Qualcomm resmi melengkapi lini prosesor Snapdragon X2 untuk laptop Windows on Arm dengan menghadirkan Snapdragon X2 Plus. Chip ini menjadi versi lebih terjangkau, menyusul peluncuran Snapdragon X2 Elite dan X2 Elite Extreme yang diumumkan pada September lalu.
Snapdragon X2 Plus diposisikan sebagai penerus Snapdragon X Plus generasi sebelumnya. Prosesor ini menggunakan CPU Oryon generasi ketiga dan diproduksi dengan fabrikasi 3nm. Qualcomm menawarkannya dalam dua varian, yakni versi 10-core dan 6-core, untuk menyasar segmen laptop yang lebih luas.
Varian 10-core memiliki total cache sebesar 34MB dengan kecepatan maksimum hingga 4GHz dalam mode multi-thread. Sementara versi 6-core dibekali cache 22MB, dengan frekuensi maksimum yang sama, yaitu 4GHz, demikian dikutip detikINET dari GSM Arena, Rabu (7/1/2026).
SCROLL TO CONTINUE WITH CONTENT
Meski jumlah inti berbeda, keduanya sama-sama mengandalkan GPU X2-45, dengan perbedaan kecepatan clock. Pada model 10-core, GPU dapat berjalan hingga 1,7GHz, sedangkan versi 6-core dibatasi di 900MHz.
Di sektor AI, Snapdragon X2 Plus dibekali NPU 80 TOPS, yang diklaim Qualcomm sebagai yang tercepat di kelas laptop saat ini. NPU ini dirancang untuk mendukung berbagai fitur kecerdasan buatan secara lokal, sejalan dengan tren PC AI yang semakin menguat di ekosistem Windows.

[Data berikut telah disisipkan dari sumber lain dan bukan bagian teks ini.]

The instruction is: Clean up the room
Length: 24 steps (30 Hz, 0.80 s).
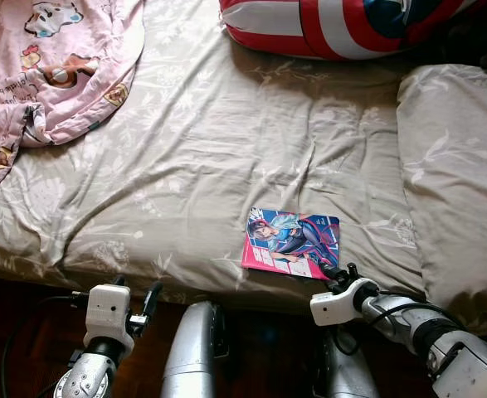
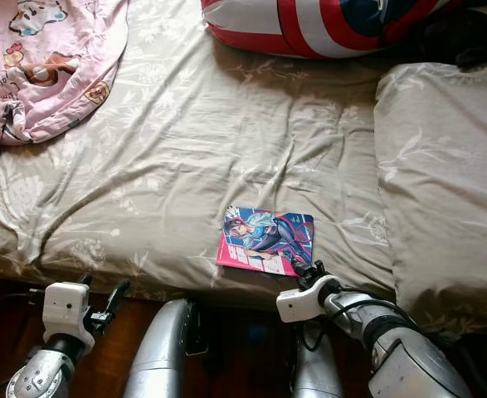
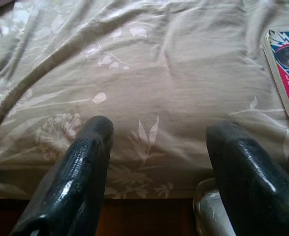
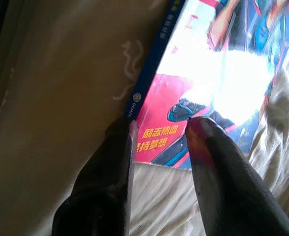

Qualcomm juga menjanjikan efisiensi daya yang signifikan. Snapdragon X2 Plus diklaim mampu menghadirkan performa single-core hingga 35% lebih cepat dibanding Snapdragon X Plus, sekaligus menghemat konsumsi daya hingga 43%. Perusahaan ini juga menegaskan performa tidak akan turun saat laptop digunakan dalam mode baterai, serta menawarkan potensi daya tahan baterai hingga beberapa hari, tergantung kapasitas baterai yang dipasang oleh masing-masing produsen.
Dari sisi konektivitas, Snapdragon X2 Plus sudah mendukung Wi-Fi 7, Bluetooth 5.4, serta opsi 5G. Chip ini juga mendukung RAM LPDDR5X dengan kapasitas hingga 128GB, menjadikannya cukup fleksibel untuk berbagai kebutuhan, mulai dari produktivitas hingga komputasi berbasis AI.
Qualcomm menyebut laptop pertama yang menggunakan Snapdragon X2 Plus dijadwalkan meluncur ke pasar pada akhir Juni. Kehadiran chip ini diharapkan dapat menekan harga laptop Windows on Arm, sekaligus memperluas adopsi platform tersebut di pasar global.